Since even simple errors in the json file (e.g. typo in a json key as "cutof") are almost untrackable without printing the hell out of classes in the current state (basically the error messages says "there is somewhere something wrong with the json), I updated all error messages for reading the json file. This is also important for a user using the c++ interface to get meaningful errors. This makes our life dramatically easier to debug the tests. For this I just add the FILE and LINE information in each error similar is it is done in LAMMPS. I have a macro for FILENAME so it takes only the relative rascal path and not the absolute path (e.g. note "/ssd/local/code/librascal/src/rascal/structure_manager/structure_manager.hh" but only "src/rascal/structure_manager/structure_manager.hh")

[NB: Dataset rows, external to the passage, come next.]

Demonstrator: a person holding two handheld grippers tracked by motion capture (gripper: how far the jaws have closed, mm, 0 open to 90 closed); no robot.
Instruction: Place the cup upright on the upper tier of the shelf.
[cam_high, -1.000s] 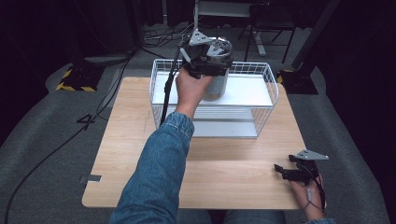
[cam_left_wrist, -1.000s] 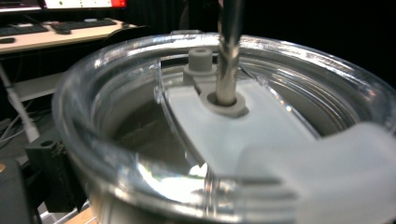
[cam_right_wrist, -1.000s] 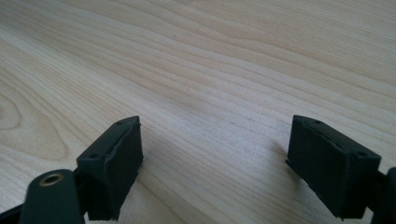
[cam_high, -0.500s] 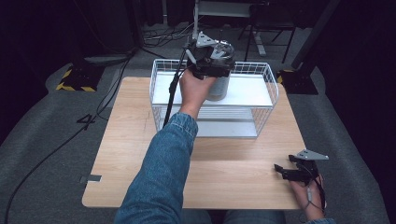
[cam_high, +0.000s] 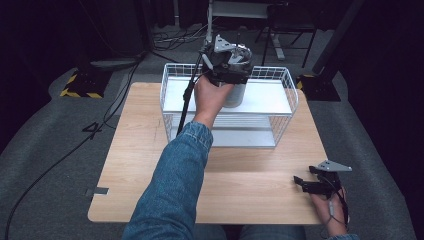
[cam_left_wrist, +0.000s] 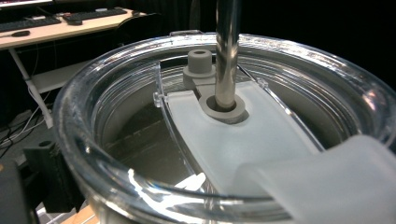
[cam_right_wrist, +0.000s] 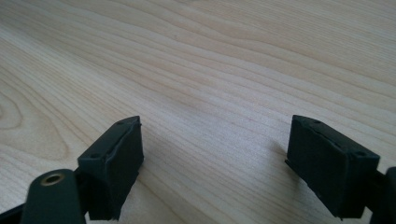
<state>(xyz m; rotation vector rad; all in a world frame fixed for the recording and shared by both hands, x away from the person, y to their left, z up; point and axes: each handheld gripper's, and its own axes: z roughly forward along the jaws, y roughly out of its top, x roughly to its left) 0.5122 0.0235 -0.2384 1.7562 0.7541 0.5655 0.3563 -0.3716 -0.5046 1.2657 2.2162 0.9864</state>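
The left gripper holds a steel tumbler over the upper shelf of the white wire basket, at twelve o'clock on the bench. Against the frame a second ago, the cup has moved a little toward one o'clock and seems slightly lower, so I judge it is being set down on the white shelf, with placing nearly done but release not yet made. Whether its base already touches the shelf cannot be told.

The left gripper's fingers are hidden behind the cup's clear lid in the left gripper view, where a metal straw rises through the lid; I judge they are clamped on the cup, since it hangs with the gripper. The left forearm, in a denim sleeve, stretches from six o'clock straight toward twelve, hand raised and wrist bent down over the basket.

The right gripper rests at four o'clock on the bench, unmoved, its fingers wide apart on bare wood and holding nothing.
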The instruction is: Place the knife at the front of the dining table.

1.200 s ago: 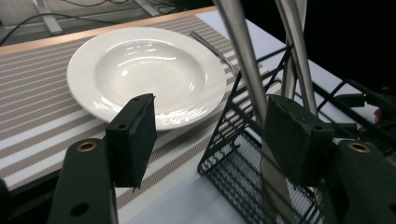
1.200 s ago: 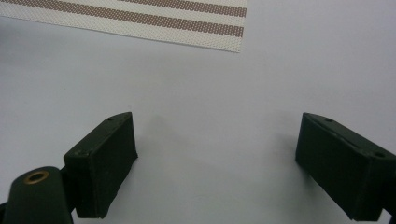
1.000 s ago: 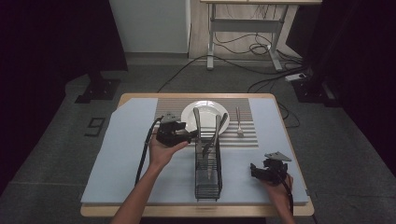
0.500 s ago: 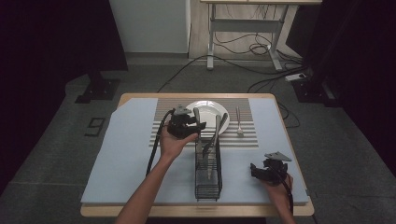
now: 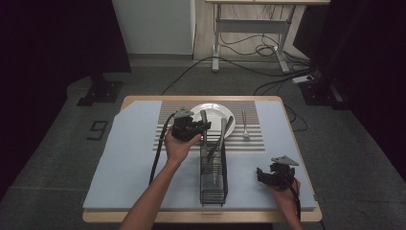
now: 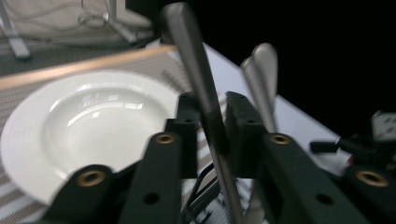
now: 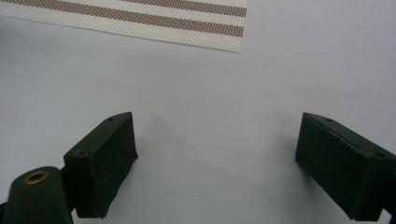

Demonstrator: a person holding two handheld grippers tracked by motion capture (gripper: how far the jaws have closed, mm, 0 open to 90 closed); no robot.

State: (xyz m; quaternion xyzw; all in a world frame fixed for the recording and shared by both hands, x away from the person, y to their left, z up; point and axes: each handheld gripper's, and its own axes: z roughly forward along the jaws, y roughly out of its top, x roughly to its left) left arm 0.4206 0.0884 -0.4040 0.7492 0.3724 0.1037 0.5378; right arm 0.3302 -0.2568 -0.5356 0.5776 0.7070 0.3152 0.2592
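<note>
left gripper (image 6: 208, 135): jaws have just been closing, now clamped on grey metal utensil handle (image 6: 196, 79) | handle stands upright in black wire rack (image 5: 213, 172), at 6 o'clock of round white plate (image 5: 213, 112) | right gripper (image 7: 215, 163): jaws wide apart, holding nothing, over pale blue mat (image 7: 196, 88)

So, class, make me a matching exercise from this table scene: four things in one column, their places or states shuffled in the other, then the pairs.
1. left gripper
2. right gripper
3. white plate
4. fork

A. lies on the striped mat, right of the plate
B. jaws wide apart over the blue cloth
C. behind the wire rack
D. jaws closed on a metal utensil handle

Pairs: 1-D, 2-B, 3-C, 4-A
</note>
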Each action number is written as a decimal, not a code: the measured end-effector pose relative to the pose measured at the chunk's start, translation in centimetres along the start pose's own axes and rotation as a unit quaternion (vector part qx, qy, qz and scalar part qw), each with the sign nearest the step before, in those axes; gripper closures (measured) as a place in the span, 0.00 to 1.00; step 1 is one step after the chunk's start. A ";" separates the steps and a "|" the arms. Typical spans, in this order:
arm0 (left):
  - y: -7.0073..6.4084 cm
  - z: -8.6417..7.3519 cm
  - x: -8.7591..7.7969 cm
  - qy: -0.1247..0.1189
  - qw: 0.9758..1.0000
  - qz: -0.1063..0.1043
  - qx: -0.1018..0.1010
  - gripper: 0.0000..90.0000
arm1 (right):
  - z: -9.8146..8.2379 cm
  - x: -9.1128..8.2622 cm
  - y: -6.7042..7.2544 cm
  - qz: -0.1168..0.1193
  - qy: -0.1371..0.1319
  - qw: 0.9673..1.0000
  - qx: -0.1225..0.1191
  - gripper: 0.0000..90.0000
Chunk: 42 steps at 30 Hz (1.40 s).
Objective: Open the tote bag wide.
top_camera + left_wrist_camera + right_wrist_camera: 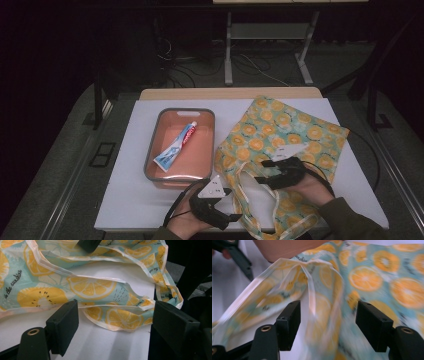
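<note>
A teal tote bag (285, 132) printed with orange slices lies on the right half of the white table top (132, 195), its handles (245, 197) trailing toward the front edge. My left gripper (236, 218) rests at the front edge with its jaws open toward the handles; in the left gripper view a folded handle strap (100, 290) lies just beyond the open left gripper (115, 311), untouched. My right gripper (262, 171) hovers over the bag's near end, open. In the blurred right gripper view, bag fabric (372, 277) lies under the right gripper (328, 312), and no pad presses on it.
A salmon-coloured bin with a grey rim (151, 150) stands left of the bag and holds a toothpaste tube (176, 148). A bare strip of table runs along the left side. Behind the table are dark floor, cables and a metal stand (228, 50).
</note>
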<state>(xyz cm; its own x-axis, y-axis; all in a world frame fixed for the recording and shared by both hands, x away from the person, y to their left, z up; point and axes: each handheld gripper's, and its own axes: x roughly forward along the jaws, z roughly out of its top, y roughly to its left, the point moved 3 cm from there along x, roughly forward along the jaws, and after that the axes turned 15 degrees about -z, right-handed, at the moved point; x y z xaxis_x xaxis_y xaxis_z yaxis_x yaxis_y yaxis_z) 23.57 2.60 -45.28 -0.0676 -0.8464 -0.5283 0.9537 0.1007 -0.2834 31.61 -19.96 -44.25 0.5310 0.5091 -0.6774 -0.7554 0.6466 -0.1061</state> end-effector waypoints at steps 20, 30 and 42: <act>0.0 0.3 0.7 0.004 1.000 -0.006 0.008 0.20 | 1.9 4.5 -5.8 -0.137 0.017 0.989 0.047 0.99; 0.0 0.2 0.5 -0.001 1.000 -0.006 0.008 0.20 | 2.7 1.0 -5.1 -0.087 -0.018 0.994 0.065 0.46; 0.0 0.2 0.5 -0.005 1.000 -0.006 0.007 0.20 | -0.4 -4.1 1.7 -0.001 -0.020 1.000 0.004 0.51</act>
<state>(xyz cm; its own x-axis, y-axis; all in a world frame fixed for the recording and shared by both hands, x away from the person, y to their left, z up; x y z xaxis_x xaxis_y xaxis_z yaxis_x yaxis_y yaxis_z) 23.65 2.06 -45.35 -0.0763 -0.8521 -0.5177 0.9566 0.0839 -0.2791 28.00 -21.21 -41.92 0.5478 0.5293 -0.6479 -0.7511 0.6523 -0.1022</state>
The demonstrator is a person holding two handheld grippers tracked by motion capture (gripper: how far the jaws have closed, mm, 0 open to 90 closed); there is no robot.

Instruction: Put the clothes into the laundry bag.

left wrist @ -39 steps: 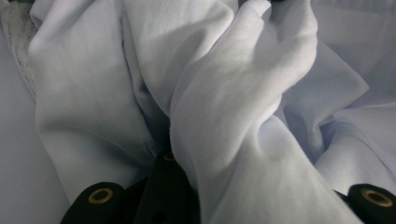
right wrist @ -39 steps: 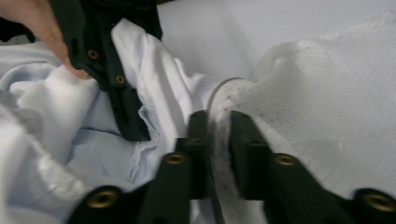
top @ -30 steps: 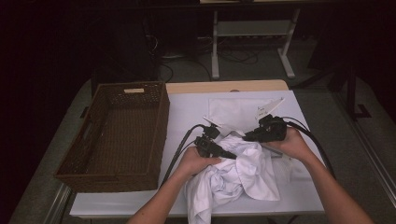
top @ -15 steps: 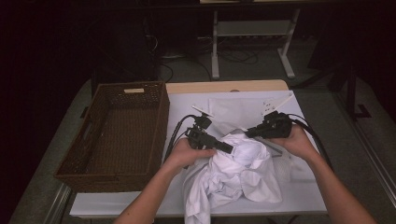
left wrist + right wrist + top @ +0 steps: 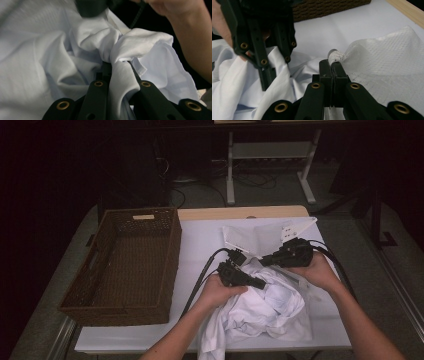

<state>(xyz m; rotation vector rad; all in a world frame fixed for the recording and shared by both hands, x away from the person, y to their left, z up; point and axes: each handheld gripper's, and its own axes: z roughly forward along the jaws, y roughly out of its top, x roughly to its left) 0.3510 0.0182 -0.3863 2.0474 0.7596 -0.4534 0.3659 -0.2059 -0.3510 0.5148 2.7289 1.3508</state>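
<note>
One table (image 5: 205, 232), covered in a white sheet, takes up the middle of the high view. On its left part stands one dark brown wicker basket (image 5: 172, 250), rectangular with a handle slot in the far wall.

One white shirt (image 5: 272, 312) lies crumpled in the lower centre of that view, thin smooth cloth in soft folds, one part hanging over the near table edge at the bottom. Just above it, in the upper right of the table, lies one white mesh bag (image 5: 250, 240), a see-through netted weave, partly flattened.

Two grippers meet over the shirt. The left gripper (image 5: 257, 283), at centre, has just been closing its jaws, and in the left gripper view a bunched fold of shirt (image 5: 120, 52) is pinched between them. The right gripper (image 5: 265, 260), right of centre, holds its jaws tight together on a gathered corner of the mesh bag (image 5: 335, 55), seen in the right gripper view. The two tools stand just beside each other, their black cables (image 5: 200, 280) trailing across the sheet.
</note>
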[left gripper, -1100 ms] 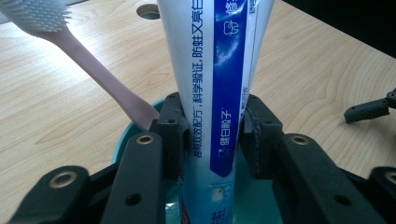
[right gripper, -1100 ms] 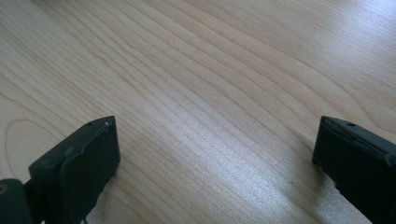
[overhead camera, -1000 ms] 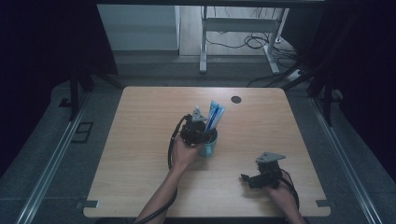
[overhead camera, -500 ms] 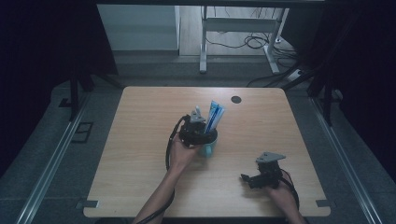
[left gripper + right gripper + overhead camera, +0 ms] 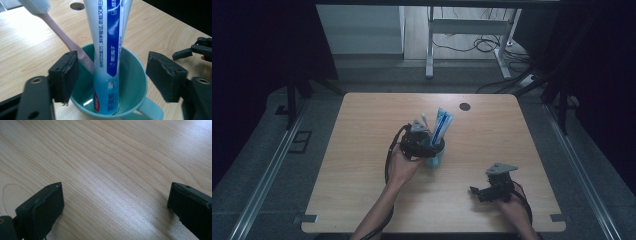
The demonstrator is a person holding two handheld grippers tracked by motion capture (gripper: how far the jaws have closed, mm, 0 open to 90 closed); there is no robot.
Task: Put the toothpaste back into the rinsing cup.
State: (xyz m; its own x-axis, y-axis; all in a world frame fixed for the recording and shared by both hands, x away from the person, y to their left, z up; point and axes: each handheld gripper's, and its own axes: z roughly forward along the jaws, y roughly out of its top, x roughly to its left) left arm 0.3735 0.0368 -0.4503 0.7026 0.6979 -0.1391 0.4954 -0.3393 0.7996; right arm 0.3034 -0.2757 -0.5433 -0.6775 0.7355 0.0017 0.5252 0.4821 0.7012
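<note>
As its jaws have just been opening, left gripper (image 5: 112,80) wide, empty: toothpaste tube (image 5: 107,57) between, untouched.

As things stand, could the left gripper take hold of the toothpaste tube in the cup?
Probably yes: the left gripper, whose jaws have just been opening, straddles the toothpaste tube in the cup; the toothbrush leans close by.

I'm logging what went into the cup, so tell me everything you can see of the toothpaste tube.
The white and blue plastic toothpaste tube stands nearly upright in the teal plastic mug, its lower end down on the mug's floor, its top out of frame. A dark blue band with white print runs down its front; the bottom fades to light blue with a red patch. The pink toothbrush leans beside it. The left gripper's open jaws flank it without touching.
</note>
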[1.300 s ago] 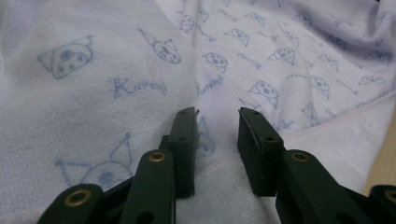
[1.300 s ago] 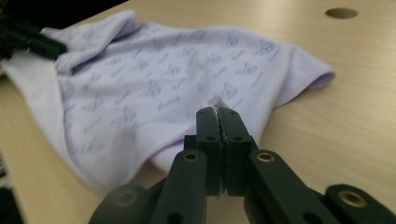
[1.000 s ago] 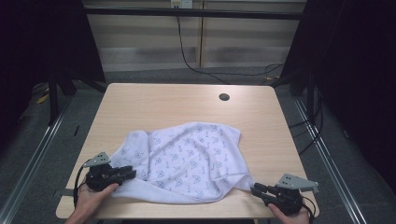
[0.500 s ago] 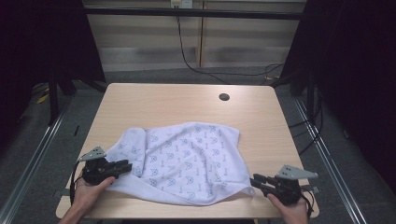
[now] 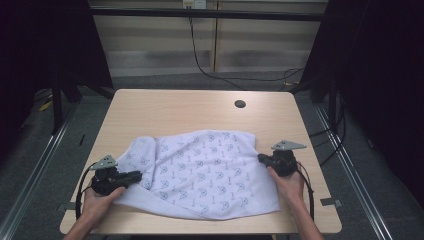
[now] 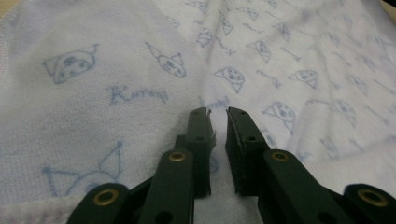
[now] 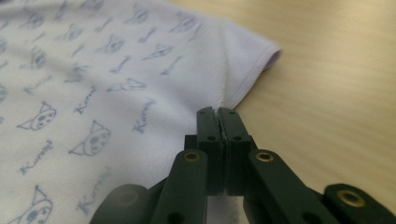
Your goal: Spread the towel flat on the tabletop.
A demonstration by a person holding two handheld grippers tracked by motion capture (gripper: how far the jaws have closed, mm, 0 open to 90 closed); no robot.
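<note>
Left gripper (image 5: pixel 134 176) at eight o'clock: jaws just closing, narrow gap left, above cloth. White towel (image 5: pixel 200 172), pale blue cat faces and script, rumpled, spread across table (image 5: pixel 190 110) centre. Right gripper (image 5: pixel 262 159) at four o'clock: clamped shut on hemmed towel edge.

Pale wooden table (image 5: pixel 175 107) on grey floor (image 5: pixel 45 165), dark curtains (image 5: pixel 45 45) either side, cable-draped panelled wall (image 5: pixel 150 45) behind
</note>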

So to sum up the two main changes now:

change c++ hyper key names and default arguments to be the same as on the python side
user friendly json error messages for simple mistakes in hypers (includes fix for issue Segfault with bad values of max_radial/max_angular #393)

Additonal small changes:

Added a default value for the representation hypers gaussian_sigma_type to "Constant" which is the only possible value it can take.
coefficient_subselection can be now empty dict (which is it now set by default), because deleting it from hypers was inconsistent with how we treat optimization and cutoff_function_parameters.
handing a global_list which is not a list and it raises now error, before it was made to always to a list, even when it is not an int, which causes errors on the cpp side.
fixing update_hyperparameters

Supplementary

For transforming the ubjson reference data (in the cpp tests) I used the following script to not touch the reference results

import json
import ubjson

for filename in ['spherical_expansion_reference', 'spherical_invariants_reference', 'spherical_covariants_reference']:
    with open(filename + '.json') as f: 
        data = json.load(f) 
    for i in range(len(data['rep_info'])):
        for j in range(len(data['rep_info'][i])):
            # cutoff_function
            if 'cutoff_function' in data['rep_info'][i][j]['hypers']:
                data['rep_info'][i][j]['hypers']['interaction_cutoff'] = data['rep_info'][i][j]['hypers']['cutoff_function']['cutoff']['value']
                data['rep_info'][i][j]['hypers']['cutoff_smooth_width'] = data['rep_info'][i][j]['hypers']['cutoff_function']['smooth_width']['value']
                data['rep_info'][i][j]['hypers']['cutoff_function_type'] = data['rep_info'][i][j]['hypers']['cutoff_function']['type']
                if (data['rep_info'][i][j]['hypers']['cutoff_function']['type'] == "RadialScaling"):
                    cutoff_function_parameters = {key : data['rep_info'][i][j]['hypers']['cutoff_function'][key]['value'] for key in ['exponent', 'scale', 'rate']}
                    data['rep_info'][i][j]['hypers']['cutoff_function_parameters'] = cutoff_function_parameters
                data['rep_info'][i][j]['hypers'].pop('cutoff_function')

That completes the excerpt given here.